Writing Tests

Tests for Shadow generally fall into four categories:

  • system call tests
  • regression tests
  • application tests
  • unit tests

Some of these tests may be marked as "extra" tests, which means they are not run by default.

System call tests

Shadow executes real unmodified applications and co-opts them by intercepting and interposing at the system call API. This means that Shadow must try to emulate Linux system calls. Shadow doesn't always need to emulate every system call exactly as Linux does, but it's usually good to try to emulate Linux as closely as possible. When Shadow deviates from Linux behaviour, Shadow is less likely to accurately represent real-world behaviour in its simulation.

When writing new system call handlers or modifying the behaviour of existing ones, it's important to write tests that verify the correctness of the new behaviour. These system call tests are required in pull requests that add to or modify the behaviour of Shadow's system calls. Usually this means that tests are written which execute the system call with a variety of arguments, and we verify that the system call returns the same values in both Linux and Shadow.

These tests fall into two categories: domain-specific system call tests and fuzzing tests. The domain-specific tests should test the system call under a variety of typical use cases, as well as some edge cases (for example passing NULL pointers, negative lengths, etc). The fuzz tests should test many various combinations of the possible argument values. These two types of tests are discussed further below.

Our existing tests are not always consistent in how the tests are organized or designed, so you don't need to follow the exact same design as other tests in the Shadow repository. If you're adding new tests to an existing file, you should try to write the tests in a similar style to the existing tests.

These tests typically use the libc library to test the system calls; for example libc::listen(fd, 10). For the most part the tests assume that the libc system call wrappers are the same as the kernel system calls themselves, but this is not always the case. Sometimes they differ and you might want to make the system call directly (for example the glibc fork() system call wrapper usually makes a clone system call, not a fork system call), or there might not be a libc wrapper for the system call that you wish to test (for example set_tid_address). In this case you probably want to use the linux-api library which makes the system call directly without using a third-party library like glibc. The linux-api library only implements a handful of system calls, and we've been adding more as we need them. You may need to add support for the system call you wish to test to linux-api.

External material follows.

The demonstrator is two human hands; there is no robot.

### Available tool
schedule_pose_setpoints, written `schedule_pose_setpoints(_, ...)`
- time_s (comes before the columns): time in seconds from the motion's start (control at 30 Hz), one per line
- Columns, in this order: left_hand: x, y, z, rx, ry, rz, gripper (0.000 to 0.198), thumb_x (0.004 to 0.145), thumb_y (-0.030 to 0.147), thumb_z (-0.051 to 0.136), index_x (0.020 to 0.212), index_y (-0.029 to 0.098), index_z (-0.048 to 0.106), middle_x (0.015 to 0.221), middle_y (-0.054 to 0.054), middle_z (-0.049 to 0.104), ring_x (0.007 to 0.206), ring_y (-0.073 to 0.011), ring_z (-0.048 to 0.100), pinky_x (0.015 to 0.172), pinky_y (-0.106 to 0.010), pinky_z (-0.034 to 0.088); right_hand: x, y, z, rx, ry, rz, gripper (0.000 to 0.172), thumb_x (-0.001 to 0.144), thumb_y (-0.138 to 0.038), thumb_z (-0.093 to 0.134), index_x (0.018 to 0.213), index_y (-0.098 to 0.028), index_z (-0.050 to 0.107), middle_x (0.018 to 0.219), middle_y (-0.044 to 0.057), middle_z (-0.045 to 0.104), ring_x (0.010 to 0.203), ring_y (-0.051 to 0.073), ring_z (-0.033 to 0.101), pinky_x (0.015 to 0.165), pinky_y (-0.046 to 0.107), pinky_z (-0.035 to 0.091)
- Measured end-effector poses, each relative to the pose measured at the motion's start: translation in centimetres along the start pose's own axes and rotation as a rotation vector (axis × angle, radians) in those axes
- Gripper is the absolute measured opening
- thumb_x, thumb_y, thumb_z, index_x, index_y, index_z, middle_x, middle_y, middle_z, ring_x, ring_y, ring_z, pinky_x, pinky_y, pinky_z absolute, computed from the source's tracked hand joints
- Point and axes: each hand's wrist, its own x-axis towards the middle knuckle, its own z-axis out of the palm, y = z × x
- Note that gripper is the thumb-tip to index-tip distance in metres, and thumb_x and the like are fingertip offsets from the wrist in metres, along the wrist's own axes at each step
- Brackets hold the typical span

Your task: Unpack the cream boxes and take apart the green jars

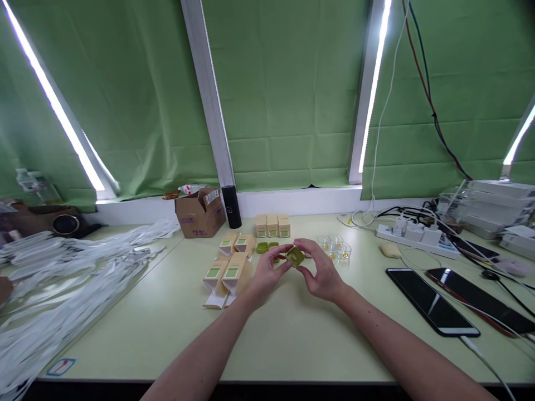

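Observation:
A small square olive-green container [295,256] is held up above the table between both hands. The fingertips of my left hand [270,272] pinch its left side. On its right side, my right hand [321,270] grips it with thumb and fingers. Just behind my left hand lie similar green pieces [262,247]. Left of my hands stand several kraft-paper boxes with green windows [237,274], the front ones with their flaps hanging open. Beyond my right hand sits a group of clear cups [334,245] with something yellowish at the bottom.
Three closed boxes [272,225] stand at the back, near a black cylinder [231,206] and a brown carton [200,213]. White strips [104,289] cover the left side. Two phones [432,301], cables and a power strip [418,239] lie on the right.

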Motion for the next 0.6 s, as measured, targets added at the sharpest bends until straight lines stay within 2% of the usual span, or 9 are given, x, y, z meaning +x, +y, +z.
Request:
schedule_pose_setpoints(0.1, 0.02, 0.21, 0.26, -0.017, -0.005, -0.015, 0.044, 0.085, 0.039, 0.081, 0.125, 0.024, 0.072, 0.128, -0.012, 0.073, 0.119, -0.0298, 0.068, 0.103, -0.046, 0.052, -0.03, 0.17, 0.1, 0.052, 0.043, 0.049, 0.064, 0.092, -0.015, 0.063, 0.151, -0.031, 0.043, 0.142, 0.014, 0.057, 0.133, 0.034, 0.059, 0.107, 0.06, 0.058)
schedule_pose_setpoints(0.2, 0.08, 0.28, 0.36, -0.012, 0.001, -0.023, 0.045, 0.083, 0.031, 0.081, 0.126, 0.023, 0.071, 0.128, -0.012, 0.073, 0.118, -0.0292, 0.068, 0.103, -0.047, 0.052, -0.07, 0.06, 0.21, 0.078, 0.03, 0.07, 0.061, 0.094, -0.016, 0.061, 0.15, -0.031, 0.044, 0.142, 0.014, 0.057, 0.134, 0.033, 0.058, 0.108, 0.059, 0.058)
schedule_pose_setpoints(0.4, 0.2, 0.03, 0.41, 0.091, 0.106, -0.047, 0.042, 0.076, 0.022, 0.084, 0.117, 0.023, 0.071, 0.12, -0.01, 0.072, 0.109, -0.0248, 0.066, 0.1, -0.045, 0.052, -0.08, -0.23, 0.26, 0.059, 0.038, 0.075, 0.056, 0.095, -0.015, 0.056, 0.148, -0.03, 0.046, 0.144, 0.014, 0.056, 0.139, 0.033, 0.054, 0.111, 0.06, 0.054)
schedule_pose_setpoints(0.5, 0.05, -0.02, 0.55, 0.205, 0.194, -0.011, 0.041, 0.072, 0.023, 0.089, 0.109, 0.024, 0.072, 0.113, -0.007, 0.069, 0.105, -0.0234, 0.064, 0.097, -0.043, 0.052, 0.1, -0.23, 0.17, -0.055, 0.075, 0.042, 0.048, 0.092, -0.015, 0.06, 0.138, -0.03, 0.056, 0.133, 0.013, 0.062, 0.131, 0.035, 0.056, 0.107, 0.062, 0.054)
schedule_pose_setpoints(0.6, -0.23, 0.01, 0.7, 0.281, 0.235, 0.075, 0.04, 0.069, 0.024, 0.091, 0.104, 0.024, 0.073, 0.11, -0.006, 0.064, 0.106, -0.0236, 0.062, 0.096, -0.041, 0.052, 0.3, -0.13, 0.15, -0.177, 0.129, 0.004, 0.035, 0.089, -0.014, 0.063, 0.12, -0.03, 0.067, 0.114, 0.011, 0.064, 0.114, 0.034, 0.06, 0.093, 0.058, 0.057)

These tests are run emulated within Shadow and natively outside of Shadow. This is done using the CMake add_linux_tests and add_shadow_tests macros. The tests are built by Cargo and then run by CMake. For example the listen tests use:

add_linux_tests(BASENAME listen COMMAND sh -c "../../../target/debug/test_listen --libc-passing")
add_shadow_tests(BASENAME listen)

which results in the CMake tests:

1/2 Test #110: listen-shadow ....................   Passed    0.56 sec
2/2 Test #109: listen-linux .....................   Passed   10.12 sec

Domain-specific system call tests

Here is an example of an existing test for the listen system call:

#![allow(unused)]
fn main() {
/// Test listen using a backlog of 0.
fn test_zero_backlog(
    domain: libc::c_int,
    sock_type: libc::c_int,
    flag: libc::c_int,
    bind: Option<SockAddr>,
) -> Result<(), String> {
    let fd = unsafe { libc::socket(domain, sock_type | flag, 0) };
    assert!(fd >= 0);

    if let Some(address) = bind {
        bind_fd(fd, address);
    }

    let args = ListenArguments { fd, backlog: 0 };

    let expected_errno = match (domain, sock_type, bind) {
        (libc::AF_INET, libc::SOCK_STREAM, _) => None,
        (libc::AF_UNIX, libc::SOCK_STREAM | libc::SOCK_SEQPACKET, Some(_)) => None,
        (libc::AF_UNIX, libc::SOCK_STREAM | libc::SOCK_SEQPACKET, None) => Some(libc::EINVAL),
        (_, libc::SOCK_DGRAM, _) => Some(libc::EOPNOTSUPP),
        _ => unimplemented!(),
    };

    test_utils::run_and_close_fds(&[fd], || check_listen_call(&args, expected_errno))
}
}

There are many listen tests including the one above, such as test_zero_backlog, test_negative_backlog, test_large_backlog, test_listen_twice, test_reduced_backlog, and more.

Fuzz tests

"Fuzz"-style testing is another way we test syscalls: they use some support code to test many various combinations of the possible argument values expected by a syscall, and verify that the return value for each combination of arguments is the same as what Linux returns. Because the developer usually writes these tests to cover most or all possible argument combinations, it ensures that Shadow's emulation of the syscall is highly accurate.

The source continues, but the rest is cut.